Hi Vince,
Futures
A Future represents the completion of a computation.
computeFactorial := EsFuture on: [5 factorial].
You then chain together more tasks using #then:
Maybe in this example, after you have computed a factorial, then add 3 to the result.
computedFactorialPlus3 := computeFactorial then: [:factorial | factorial + 3].
You can keep going on and on, chaining together futures for complicated workflows, which is a heck of a lot nicer than lots of forks, semaphores and callback hell...especially when it involves exception handling.
Even more advanced usage such as the EsFuture class>>all: and EsFuture class>>any: is worth trying out.
Exception handling is another big win with the async framework.
There are also equivalents to the ensure: [] block as well.
Try the following.
future := EsFuture on: [Exception signal: 'Uh-oh'].
handledEx := future then: ["I never make it here"] catch: [:ex :st | ex inspect. st inspect].
complete := handledEx ensure: [Transcript show: 'I have finished'].
It's generally frowned on to add synchronous code to these workflows.

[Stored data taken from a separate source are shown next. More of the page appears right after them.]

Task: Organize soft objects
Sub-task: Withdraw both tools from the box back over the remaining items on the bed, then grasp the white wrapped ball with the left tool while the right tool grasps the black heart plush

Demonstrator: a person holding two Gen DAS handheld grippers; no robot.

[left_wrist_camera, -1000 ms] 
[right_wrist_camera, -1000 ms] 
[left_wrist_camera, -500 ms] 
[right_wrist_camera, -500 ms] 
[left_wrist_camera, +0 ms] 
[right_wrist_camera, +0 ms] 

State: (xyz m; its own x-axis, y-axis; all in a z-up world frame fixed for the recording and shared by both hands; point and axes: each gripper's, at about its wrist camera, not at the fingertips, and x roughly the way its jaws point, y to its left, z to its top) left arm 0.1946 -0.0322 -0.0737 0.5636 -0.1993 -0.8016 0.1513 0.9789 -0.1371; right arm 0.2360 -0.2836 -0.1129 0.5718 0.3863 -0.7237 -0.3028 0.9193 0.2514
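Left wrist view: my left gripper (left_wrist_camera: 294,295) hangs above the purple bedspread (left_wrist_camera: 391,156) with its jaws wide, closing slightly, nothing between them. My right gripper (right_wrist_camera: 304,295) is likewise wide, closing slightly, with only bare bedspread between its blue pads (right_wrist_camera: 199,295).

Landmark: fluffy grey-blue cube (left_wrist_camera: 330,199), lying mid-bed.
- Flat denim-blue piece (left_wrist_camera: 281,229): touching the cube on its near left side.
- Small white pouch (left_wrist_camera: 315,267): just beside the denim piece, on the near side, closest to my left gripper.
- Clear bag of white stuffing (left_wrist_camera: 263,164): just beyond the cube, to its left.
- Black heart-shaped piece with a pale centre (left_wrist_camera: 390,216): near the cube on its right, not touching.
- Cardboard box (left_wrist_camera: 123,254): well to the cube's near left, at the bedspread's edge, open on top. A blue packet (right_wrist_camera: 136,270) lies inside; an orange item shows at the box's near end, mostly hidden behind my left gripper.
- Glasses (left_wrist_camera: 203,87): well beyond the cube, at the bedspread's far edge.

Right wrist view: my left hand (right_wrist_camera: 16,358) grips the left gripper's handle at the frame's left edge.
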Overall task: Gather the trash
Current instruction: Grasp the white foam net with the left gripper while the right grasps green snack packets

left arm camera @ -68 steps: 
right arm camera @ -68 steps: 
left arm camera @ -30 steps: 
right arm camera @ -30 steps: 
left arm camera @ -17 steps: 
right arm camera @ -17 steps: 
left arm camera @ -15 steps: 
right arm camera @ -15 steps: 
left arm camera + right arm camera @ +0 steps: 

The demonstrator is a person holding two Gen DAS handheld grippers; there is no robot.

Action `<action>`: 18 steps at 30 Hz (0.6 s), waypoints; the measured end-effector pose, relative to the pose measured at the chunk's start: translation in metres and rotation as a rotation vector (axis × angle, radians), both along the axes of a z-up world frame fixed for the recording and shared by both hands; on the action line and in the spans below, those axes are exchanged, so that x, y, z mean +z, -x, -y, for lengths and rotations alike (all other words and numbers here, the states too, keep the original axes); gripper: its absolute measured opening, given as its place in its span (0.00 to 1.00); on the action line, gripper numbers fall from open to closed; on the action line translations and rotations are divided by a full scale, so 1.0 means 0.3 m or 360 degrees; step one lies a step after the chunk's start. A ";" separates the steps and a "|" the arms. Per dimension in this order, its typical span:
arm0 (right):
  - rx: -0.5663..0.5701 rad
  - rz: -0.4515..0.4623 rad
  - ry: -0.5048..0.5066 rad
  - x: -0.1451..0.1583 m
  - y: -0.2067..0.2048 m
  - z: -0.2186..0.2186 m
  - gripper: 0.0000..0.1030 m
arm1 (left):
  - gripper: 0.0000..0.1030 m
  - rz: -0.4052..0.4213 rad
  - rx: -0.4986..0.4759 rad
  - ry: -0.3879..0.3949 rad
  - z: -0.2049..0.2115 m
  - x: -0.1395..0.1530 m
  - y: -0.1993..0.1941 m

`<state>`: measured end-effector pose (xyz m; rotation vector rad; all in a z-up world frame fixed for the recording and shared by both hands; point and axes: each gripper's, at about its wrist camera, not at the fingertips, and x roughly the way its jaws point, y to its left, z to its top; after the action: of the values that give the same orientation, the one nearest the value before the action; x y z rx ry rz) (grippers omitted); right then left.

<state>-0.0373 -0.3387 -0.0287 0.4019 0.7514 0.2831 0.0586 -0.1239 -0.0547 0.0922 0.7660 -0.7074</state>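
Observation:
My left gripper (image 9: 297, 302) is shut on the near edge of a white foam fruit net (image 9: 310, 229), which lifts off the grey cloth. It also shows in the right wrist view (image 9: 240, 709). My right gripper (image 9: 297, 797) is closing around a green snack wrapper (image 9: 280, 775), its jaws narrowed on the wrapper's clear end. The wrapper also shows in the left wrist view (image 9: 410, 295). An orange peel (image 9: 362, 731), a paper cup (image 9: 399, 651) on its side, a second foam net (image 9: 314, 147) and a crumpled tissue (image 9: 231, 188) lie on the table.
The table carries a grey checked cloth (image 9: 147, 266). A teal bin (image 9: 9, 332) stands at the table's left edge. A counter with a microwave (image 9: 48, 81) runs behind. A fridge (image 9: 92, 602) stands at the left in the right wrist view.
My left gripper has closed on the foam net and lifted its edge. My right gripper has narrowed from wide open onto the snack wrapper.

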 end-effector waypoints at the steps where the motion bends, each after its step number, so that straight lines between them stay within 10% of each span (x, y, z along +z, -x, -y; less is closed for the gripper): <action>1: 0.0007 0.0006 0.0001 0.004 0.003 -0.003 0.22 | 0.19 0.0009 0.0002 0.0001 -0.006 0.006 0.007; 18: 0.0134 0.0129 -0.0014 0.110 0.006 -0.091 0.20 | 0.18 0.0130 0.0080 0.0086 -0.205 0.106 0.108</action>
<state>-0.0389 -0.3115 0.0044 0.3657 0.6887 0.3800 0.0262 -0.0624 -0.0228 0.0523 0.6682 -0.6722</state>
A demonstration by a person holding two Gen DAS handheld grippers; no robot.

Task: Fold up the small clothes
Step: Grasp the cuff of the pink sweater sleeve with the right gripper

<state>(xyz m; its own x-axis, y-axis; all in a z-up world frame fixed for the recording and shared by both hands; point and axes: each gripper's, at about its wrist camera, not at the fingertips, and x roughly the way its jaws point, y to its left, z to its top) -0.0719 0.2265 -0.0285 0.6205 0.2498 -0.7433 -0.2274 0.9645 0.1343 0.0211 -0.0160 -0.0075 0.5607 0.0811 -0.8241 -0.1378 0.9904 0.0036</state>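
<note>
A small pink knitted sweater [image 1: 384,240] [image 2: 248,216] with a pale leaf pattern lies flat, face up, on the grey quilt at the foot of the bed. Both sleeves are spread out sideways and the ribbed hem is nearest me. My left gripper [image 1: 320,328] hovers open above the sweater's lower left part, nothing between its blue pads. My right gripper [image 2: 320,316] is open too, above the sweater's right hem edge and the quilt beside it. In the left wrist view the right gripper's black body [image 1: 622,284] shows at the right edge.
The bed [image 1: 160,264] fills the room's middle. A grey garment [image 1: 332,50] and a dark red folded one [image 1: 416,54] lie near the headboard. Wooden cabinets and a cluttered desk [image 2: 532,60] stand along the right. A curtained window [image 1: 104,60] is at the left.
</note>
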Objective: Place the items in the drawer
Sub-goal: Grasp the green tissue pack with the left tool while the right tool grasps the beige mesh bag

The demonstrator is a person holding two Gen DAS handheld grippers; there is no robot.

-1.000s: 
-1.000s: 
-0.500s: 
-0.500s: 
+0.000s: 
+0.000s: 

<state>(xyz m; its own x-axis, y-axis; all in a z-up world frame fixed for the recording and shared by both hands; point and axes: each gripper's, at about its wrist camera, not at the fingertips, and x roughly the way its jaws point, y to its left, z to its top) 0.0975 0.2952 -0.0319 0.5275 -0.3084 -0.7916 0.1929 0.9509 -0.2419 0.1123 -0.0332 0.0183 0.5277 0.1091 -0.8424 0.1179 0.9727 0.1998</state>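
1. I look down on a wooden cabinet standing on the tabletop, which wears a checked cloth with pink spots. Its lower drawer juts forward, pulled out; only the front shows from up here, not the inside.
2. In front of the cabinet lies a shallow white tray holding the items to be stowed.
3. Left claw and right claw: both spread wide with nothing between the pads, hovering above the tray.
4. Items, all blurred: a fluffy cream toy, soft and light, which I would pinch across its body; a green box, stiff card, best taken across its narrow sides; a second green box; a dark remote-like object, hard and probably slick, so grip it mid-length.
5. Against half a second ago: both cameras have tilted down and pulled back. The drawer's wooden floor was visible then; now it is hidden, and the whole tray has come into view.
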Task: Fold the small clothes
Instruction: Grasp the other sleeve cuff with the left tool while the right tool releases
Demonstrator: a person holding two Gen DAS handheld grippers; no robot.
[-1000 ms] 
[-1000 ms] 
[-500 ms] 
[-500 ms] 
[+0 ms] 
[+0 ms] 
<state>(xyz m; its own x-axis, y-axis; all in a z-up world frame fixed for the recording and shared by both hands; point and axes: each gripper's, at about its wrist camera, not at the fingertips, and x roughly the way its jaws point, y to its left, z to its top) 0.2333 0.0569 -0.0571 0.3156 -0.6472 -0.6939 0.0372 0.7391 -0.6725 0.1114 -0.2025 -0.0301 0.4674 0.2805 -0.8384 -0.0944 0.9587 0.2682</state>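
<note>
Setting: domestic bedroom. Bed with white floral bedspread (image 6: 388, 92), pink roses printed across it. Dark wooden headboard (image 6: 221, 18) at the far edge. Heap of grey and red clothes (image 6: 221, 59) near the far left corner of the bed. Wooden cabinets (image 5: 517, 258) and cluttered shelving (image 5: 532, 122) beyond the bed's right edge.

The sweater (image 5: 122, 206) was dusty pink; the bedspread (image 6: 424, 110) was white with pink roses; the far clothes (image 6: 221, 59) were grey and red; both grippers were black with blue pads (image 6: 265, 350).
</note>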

That is why in Dart (from which this EsFuture/EsPromise framework was ported) it has no analog to blocking on waiting for a future completion.
However, I found it was necessary in the VAST environment, so I added it. You can add #waitFor to any future, and the current smalltalk process will block until its completed and answer the completion result of the future.
[complete waitFor.]
Promises
Promises are a great way to take synchronous code and create an asynchronous interface to it. Its usually used by the implementor side of the house.
In fact, I recently did an async version of SstHttpClient by subclassing it and using promises to create an async interface that returned futures and didnt' block.
| future promise |
promise := EsPromise new.
future := promise future.
future then: [:number | number inspect].
promise complete: 42.
The big win from these frameworks are with I/O.
When network and disk I/O is in involved, the asynchronous framework can help make your code dramatically more efficient.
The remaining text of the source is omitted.